## WHAT TO PRODUCE
In the records, find each line where "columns" occurs, and copy it.

## DATA PROVIDED
========
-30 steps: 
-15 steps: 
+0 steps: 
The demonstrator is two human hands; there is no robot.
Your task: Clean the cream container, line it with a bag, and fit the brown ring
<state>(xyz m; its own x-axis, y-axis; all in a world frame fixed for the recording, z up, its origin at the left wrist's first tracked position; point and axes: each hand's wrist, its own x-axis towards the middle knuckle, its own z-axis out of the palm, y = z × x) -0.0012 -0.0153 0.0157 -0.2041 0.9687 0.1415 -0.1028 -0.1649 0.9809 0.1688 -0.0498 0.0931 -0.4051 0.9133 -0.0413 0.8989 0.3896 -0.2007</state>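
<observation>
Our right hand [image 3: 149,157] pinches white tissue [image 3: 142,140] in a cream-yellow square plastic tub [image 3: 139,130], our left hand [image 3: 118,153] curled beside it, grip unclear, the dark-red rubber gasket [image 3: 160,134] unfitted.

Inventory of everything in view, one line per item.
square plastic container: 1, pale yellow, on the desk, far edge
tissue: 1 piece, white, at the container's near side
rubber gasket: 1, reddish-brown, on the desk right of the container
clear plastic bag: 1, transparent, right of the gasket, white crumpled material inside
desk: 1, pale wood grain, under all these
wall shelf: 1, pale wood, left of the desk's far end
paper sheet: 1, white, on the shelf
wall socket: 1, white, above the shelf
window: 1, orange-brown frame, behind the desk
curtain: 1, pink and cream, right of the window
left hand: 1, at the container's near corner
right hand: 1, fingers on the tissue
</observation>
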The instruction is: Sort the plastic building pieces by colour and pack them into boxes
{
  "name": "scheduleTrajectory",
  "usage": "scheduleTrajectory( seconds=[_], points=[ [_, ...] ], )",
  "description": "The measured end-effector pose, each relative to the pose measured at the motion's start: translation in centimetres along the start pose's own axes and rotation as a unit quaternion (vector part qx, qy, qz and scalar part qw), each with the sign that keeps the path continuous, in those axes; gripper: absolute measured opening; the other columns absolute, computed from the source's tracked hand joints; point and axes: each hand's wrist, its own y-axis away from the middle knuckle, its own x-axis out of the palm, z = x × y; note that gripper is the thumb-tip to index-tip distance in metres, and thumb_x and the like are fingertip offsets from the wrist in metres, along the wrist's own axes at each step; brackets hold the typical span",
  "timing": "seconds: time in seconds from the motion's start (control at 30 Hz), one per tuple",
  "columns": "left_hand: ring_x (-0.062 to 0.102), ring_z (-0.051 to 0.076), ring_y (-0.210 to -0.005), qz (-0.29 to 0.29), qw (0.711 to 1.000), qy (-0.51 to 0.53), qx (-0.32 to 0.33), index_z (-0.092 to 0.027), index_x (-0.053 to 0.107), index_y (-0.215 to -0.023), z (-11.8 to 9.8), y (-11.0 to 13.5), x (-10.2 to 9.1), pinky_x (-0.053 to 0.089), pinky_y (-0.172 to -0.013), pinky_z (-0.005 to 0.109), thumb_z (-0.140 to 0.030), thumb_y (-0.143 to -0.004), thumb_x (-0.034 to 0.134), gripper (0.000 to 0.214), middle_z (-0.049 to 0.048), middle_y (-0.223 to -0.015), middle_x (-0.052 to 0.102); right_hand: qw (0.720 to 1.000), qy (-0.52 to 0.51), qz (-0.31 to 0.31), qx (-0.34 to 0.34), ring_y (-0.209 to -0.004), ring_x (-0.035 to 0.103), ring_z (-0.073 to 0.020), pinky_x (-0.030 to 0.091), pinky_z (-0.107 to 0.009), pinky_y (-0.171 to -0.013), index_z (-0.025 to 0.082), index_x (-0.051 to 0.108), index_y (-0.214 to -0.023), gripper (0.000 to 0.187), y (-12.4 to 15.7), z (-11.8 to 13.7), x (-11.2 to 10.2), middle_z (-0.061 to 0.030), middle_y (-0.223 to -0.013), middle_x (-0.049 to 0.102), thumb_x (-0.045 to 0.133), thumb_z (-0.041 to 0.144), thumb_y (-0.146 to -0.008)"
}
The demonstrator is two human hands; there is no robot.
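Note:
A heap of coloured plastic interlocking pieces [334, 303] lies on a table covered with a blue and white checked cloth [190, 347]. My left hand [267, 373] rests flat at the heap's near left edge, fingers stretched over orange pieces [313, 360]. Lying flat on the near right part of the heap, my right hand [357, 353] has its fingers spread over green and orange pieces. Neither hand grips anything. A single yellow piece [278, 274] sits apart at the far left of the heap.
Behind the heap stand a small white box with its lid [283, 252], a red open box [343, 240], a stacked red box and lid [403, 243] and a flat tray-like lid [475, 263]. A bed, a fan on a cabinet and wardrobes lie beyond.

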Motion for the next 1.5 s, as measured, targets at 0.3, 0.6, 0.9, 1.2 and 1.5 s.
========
## ANSWER FOR THIS EXERCISE
  "description": "The measured end-effector pose, each relative to the pose measured at the motion's start: translation in centimetres along the start pose's own axes and rotation as a unit quaternion (vector part qx, qy, qz and scalar part qw), each with the sign that keeps the path continuous, in those axes; gripper: absolute measured opening; the other columns absolute, computed from the source's tracked hand joints; point and axes: each hand's wrist, its own y-axis away from the middle knuckle, its own x-axis out of the palm, z = x × y; note that gripper is the thumb-tip to index-tip distance in metres, and thumb_x and the like are fingertip offsets from the wrist in metres, along the wrist's own axes at each step; brackets hold the typical span",
  "columns": "left_hand: ring_x (-0.062 to 0.102), ring_z (-0.051 to 0.076), ring_y (-0.210 to -0.005), qz (-0.29 to 0.29), qw (0.711 to 1.000), qy (-0.51 to 0.53), qx (-0.32 to 0.33), index_z (-0.092 to 0.027), index_x (-0.053 to 0.107), index_y (-0.215 to -0.023), z (-11.8 to 9.8), y (-11.0 to 13.5), x (-10.2 to 9.1), pinky_x (-0.053 to 0.089), pinky_y (-0.172 to -0.013), pinky_z (-0.005 to 0.109), thumb_z (-0.140 to 0.030), thumb_y (-0.143 to -0.004), thumb_x (-0.034 to 0.134), gripper (0.000 to 0.214), middle_z (-0.049 to 0.048), middle_y (-0.223 to -0.015), middle_x (-0.052 to 0.102); right_hand: qw (0.720 to 1.000), qy (-0.52 to 0.51), qz (-0.31 to 0.31), qx (-0.34 to 0.34), ring_y (-0.209 to -0.004), ring_x (-0.035 to 0.103), ring_z (-0.073 to 0.020), pinky_x (-0.030 to 0.091), pinky_z (-0.107 to 0.009), pinky_y (-0.171 to -0.013), index_z (-0.025 to 0.082), index_x (-0.051 to 0.108), index_y (-0.214 to -0.023), gripper (0.000 to 0.187), y (-12.4 to 15.7), z (-11.8 to 13.7), x (-11.2 to 10.2), middle_z (-0.061 to 0.030), middle_y (-0.223 to -0.013), middle_x (-0.049 to 0.102), thumb_x (-0.045 to 0.133), thumb_z (-0.041 to 0.144), thumb_y (-0.146 to -0.008)"

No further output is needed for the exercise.